On the same note, the Iraqi government accused Israel of "piracy" for capturing the ship, reported AFP.

In a meeting chaired by President Saddam Hussein, the Iraqi cabinet "reviewed the piracy committed by the Zionists in seizing in the Red Sea a ship by claiming that it was transporting arms destined for the Palestinians," said the state Iraqi News Agency INA.

"The action of the Zionist entity, committed 500 kilometers from its shores, is a crime of piracy, an aggression against freedom of navigation and a flagrant violation of international laws," the agency reported the cabinet as saying.
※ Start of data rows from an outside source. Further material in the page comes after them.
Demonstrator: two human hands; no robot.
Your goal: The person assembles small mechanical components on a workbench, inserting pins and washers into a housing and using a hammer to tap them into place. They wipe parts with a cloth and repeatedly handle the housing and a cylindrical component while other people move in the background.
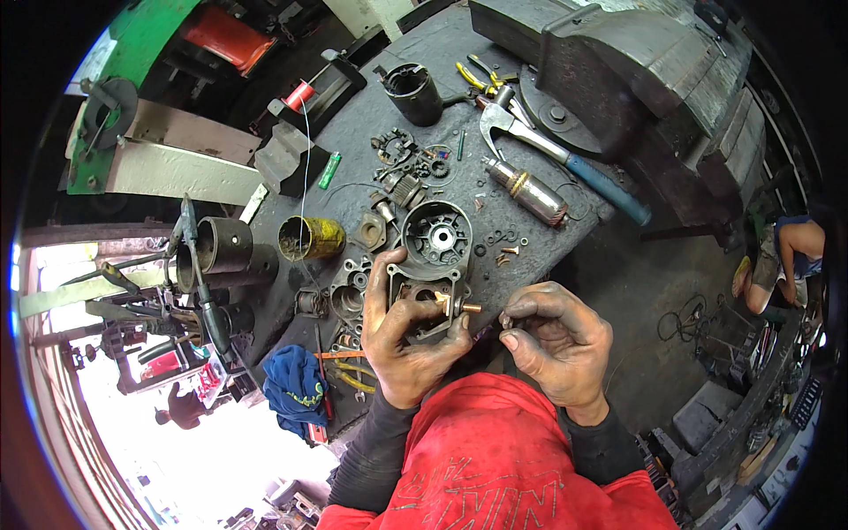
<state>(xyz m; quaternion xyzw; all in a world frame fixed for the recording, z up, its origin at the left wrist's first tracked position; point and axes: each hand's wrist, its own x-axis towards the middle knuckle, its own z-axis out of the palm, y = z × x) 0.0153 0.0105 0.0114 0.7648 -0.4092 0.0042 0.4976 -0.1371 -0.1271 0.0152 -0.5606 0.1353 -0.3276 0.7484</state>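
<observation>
My left hand (393, 358) is closed round the near side of a grey cast-metal housing (424, 273) with a squarish flange. Out of the housing's right side sticks a copper-coloured bolt (473, 308), close to my left fingertips. Just right of the bolt, apart from it, my right hand (565, 344) pinches thumb and fingers together. A tiny dark piece shows at those fingertips, too small to name. Against the housing's far side is a round metal cover (440, 234) with a central hole. Beyond it lie a gear shaft (405, 188) and a copper-wound motor armature (530, 194).
A claw hammer (561, 155) and yellow-handled pliers (481, 78) lie by a large bench vise (618, 62). A dark metal cylinder (413, 95) and a grimy yellow can (312, 238) stand on the bench. Small bolts (506, 254) lie near the right edge. A person (782, 265) crouches far right.
</observation>
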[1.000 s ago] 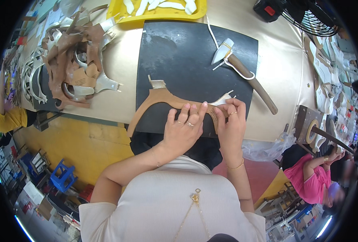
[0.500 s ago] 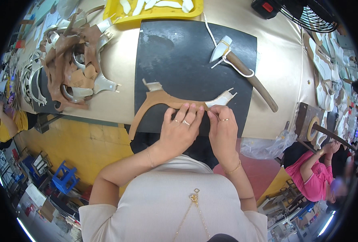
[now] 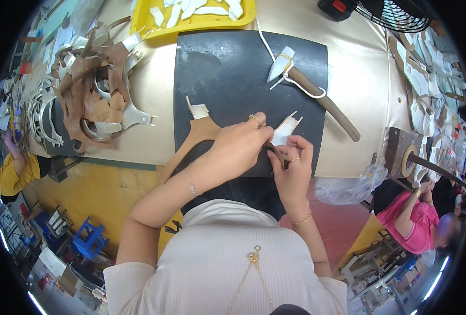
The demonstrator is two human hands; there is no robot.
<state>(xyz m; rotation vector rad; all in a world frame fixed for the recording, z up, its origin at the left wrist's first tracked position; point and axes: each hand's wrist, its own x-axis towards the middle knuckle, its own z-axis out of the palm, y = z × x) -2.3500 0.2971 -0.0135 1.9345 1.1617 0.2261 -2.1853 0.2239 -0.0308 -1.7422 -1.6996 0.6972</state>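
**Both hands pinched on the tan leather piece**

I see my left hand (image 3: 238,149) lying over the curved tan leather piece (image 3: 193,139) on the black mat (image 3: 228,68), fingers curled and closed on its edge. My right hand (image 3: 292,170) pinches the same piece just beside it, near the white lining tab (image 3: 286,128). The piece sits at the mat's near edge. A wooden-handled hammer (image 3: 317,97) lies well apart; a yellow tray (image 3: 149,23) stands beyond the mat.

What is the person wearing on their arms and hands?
Both forearms are bare, below the short sleeves of a cream ribbed top. The left hand has a ring and a thin wrist chain. The right hand has a ring and a gold bracelet.
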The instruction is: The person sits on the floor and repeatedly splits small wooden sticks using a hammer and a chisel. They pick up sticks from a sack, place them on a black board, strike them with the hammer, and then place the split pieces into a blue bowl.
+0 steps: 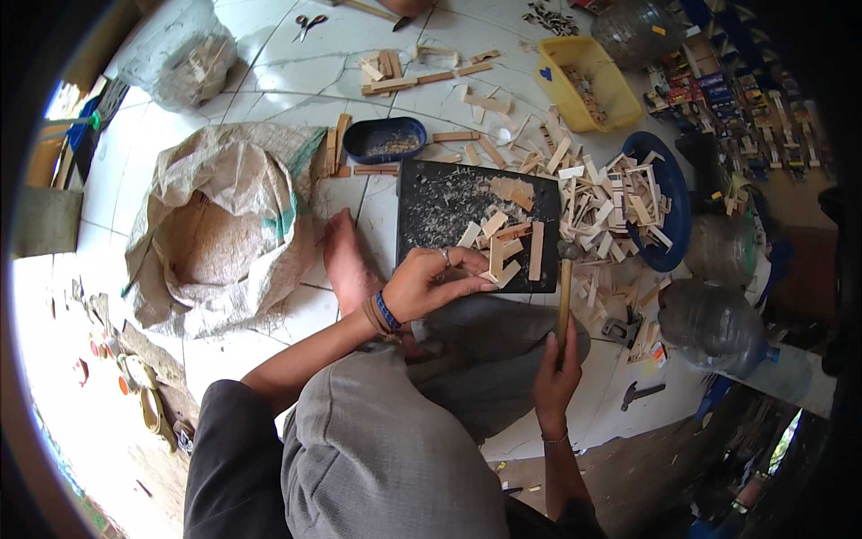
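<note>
My left hand (422, 280), wearing a ring and wrist bands, reaches over the near edge of a black board (431, 207). Its thumb and fingers close on a small wooden piece (496, 260), apparently two strips meeting at an angle. Other short wood strips (536, 251) lie beside it on the board, along with shavings and a flat tan scrap (512, 191). My right hand (557, 382) is wrapped round the wooden handle of a hammer (565, 296). The hammer's metal head is up, close to the board's right edge.
Right of the board, wood pieces (593, 202) heap up against a blue basin (678, 216). A yellow tub (628, 112) stands beyond. An open woven sack (224, 144) is at left, a blue dish (384, 139) behind the board. Another hammer (642, 393) lies on the tiles.
</note>
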A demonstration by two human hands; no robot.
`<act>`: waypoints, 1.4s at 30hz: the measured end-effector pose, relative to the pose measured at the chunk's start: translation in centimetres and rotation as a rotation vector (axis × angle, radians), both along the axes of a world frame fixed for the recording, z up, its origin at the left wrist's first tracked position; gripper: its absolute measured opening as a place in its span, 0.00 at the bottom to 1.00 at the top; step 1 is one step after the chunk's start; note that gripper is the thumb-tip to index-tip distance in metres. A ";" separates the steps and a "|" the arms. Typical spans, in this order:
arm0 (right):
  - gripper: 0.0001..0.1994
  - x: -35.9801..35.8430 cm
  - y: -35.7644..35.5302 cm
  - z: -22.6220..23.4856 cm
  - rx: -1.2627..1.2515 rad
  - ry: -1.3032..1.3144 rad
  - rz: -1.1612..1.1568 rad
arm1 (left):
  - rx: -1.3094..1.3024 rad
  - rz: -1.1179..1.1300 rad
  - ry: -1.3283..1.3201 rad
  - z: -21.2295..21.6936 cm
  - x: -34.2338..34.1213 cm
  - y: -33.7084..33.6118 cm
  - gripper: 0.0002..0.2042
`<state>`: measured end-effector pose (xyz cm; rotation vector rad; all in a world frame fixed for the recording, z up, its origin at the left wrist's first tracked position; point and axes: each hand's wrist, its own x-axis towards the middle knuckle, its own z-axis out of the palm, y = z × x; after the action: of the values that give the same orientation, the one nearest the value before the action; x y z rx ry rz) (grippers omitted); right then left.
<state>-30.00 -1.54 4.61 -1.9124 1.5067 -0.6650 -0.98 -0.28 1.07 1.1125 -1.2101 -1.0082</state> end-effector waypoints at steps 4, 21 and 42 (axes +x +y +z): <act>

On Monday, the London-based shipping publication, Lloyd's List also reported that it appeared the ship was probably Iraqi-owned, rather than belonging to the Palestinians, as Israel has charged.

It said it was unlikely, but not impossible, that an Iraqi-owned vessel would be shipping Iranian arms. However, the paper said the ship could have changed hands since being bought by an Iraqi national, or the shipment could have been a purely business affair.